### Exercise requirements
When you reproduce the data, keep every word exactly as it stands and leave the pictures out.

### Supplied material
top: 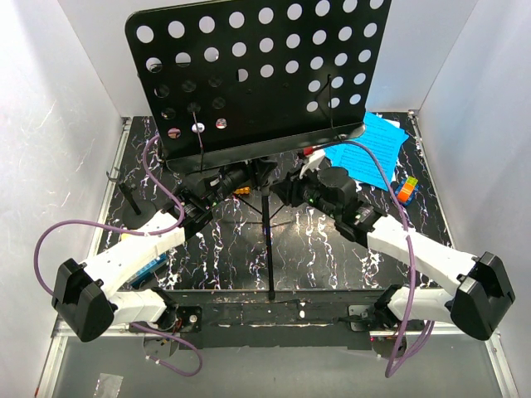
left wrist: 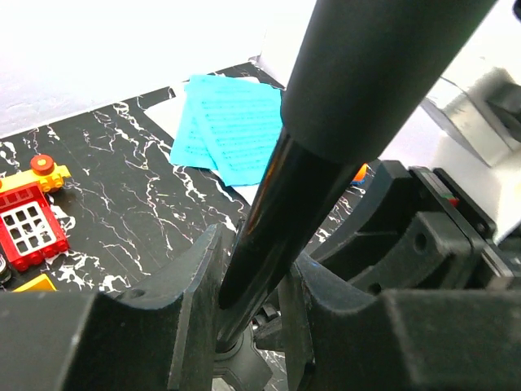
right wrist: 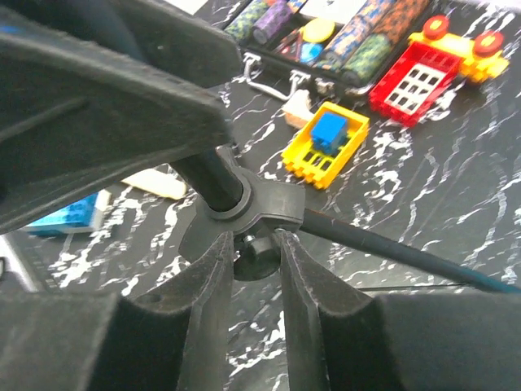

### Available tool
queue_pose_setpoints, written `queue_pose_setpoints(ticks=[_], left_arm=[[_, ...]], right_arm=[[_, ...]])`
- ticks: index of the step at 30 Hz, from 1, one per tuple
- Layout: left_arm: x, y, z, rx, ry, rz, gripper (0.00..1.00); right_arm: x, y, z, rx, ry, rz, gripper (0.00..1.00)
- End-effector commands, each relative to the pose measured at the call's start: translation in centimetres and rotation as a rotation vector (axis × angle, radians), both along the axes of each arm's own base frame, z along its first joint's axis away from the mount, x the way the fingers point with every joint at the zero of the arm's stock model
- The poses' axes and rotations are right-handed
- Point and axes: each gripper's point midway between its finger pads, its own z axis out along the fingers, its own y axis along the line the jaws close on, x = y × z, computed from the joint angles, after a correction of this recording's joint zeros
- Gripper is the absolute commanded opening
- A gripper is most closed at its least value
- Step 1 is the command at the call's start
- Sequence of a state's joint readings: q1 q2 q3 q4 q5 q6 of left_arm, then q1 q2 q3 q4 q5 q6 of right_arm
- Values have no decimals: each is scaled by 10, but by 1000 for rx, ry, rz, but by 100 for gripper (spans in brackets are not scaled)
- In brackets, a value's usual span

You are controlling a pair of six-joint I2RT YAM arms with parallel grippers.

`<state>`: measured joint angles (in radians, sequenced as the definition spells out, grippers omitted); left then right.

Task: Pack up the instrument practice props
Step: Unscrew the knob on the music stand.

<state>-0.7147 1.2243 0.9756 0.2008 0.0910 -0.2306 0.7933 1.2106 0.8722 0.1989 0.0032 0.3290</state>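
Surface: black marbled table (top: 323, 249), white walls.
Left gripper (left wrist: 251, 281): clamped on music stand (top: 249, 75) shaft.
Right gripper (right wrist: 256, 257): pinching the tripod hub (right wrist: 269, 204).
Blue pages (top: 369, 149): flat, far right.

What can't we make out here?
- Top view: the music stand desk hides the tips of the left gripper and right gripper.
- Left wrist: the blurred pole fills the middle, hiding the table behind.
- Right wrist: whether the right gripper actually pinches the hub knob; shadowed. Poker chip case cut by top edge.
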Motion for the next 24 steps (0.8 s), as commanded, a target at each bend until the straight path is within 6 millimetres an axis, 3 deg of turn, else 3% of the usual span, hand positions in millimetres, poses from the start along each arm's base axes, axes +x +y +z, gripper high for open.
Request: queue_pose_setpoints(ticks=[1,5,12,18,24], left_arm=[[-10,-11,25,-128,75,-38,0],[-10,-11,23,-131,80,-36,0],[-10,-12,22,-135,87,-38,0],[-8,-8,22,-130,85,-14,0],[0,-5,24,-111,66,25,0]], right_arm=[[12,-21,-38,-276,-133,-115,1],[12,-22,-26,-340,-236,-146,1],[3,-20,-25,-488,-412,-161,1],[-5,-29,-9,-430,-271,-218,1],[-28,-43,2,-324,-94,-229,60]])
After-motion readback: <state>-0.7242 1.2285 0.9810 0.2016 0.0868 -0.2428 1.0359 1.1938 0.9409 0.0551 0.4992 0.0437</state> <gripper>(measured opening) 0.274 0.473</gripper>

### Your response
top: 
left wrist: 
right wrist: 

### Available tool
queue_pose_setpoints, written `queue_pose_setpoints(ticks=[_], left_arm=[[_, ...]], right_arm=[[_, ...]])`
- ticks: index of the step at 30 Hz, from 1, one per tuple
- Layout: left_arm: x, y, z, rx, ry, rz, gripper (0.00..1.00); right_arm: x, y, z, rx, ry, rz, gripper (0.00..1.00)
- End-effector commands, each relative to the pose measured at the call's start: translation in centimetres and rotation as a rotation vector (axis × angle, radians), both along the axes of each arm's own base frame, z along its first joint's axis away from the mount, x the way the fingers point with every joint at the zero of the arm's stock model
- The poses' axes and rotations are right-handed
- Point and axes: each gripper's point midway between its finger pads, its own z axis out along the fingers, its own y axis along the line the jaws close on, x = y × z, computed from the joint angles, after a correction of this recording's joint zeros
- Gripper is the absolute commanded opening
- A gripper is most closed at its least value
- Step 1 is the command at the call's start
- Sequence of a state's joint readings: q1 q2 q3 q4 q5 q6 of left_arm, then q1 q2 q3 q4 q5 q6 of right_arm
- Values have no decimals: each is scaled by 10, but by 1000 for rx, ry, rz, but by 100 for gripper (spans in brackets are not scaled)
- In brackets, a value's usual span

You are controlling a pair of six-joint I2RT YAM arms with parallel grippers.

`<state>`: measured joint angles (in radians, sequenced as the definition spells out, grippers omitted); left then right.

Task: Pack up the instrument practice props
Step: Unscrew the knob on the music stand.

<state>-0.7147 1.2243 0.9756 0.2008 0.0910 -0.2306 0.7933 1.2106 0.8722 0.1989 0.0032 0.3290</state>
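Surface: black marbled table (top: 323, 249), white walls.
Left gripper (left wrist: 251, 281): clamped on music stand (top: 249, 75) shaft.
Right gripper (right wrist: 256, 257): pinching the tripod hub (right wrist: 269, 204).
Blue pages (top: 369, 149): flat, far right.

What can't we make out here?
- Top view: the music stand desk hides the tips of the left gripper and right gripper.
- Left wrist: the blurred pole fills the middle, hiding the table behind.
- Right wrist: whether the right gripper actually pinches the hub knob; shadowed. Poker chip case cut by top edge.
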Motion for the next 24 steps (0.8 s), as commanded, a target at each bend until the straight path is within 6 millimetres an axis, 3 deg of turn, else 3% of the usual span, hand positions in millimetres, poses from the start along each arm's base axes, axes +x +y +z, gripper high for open.
Request: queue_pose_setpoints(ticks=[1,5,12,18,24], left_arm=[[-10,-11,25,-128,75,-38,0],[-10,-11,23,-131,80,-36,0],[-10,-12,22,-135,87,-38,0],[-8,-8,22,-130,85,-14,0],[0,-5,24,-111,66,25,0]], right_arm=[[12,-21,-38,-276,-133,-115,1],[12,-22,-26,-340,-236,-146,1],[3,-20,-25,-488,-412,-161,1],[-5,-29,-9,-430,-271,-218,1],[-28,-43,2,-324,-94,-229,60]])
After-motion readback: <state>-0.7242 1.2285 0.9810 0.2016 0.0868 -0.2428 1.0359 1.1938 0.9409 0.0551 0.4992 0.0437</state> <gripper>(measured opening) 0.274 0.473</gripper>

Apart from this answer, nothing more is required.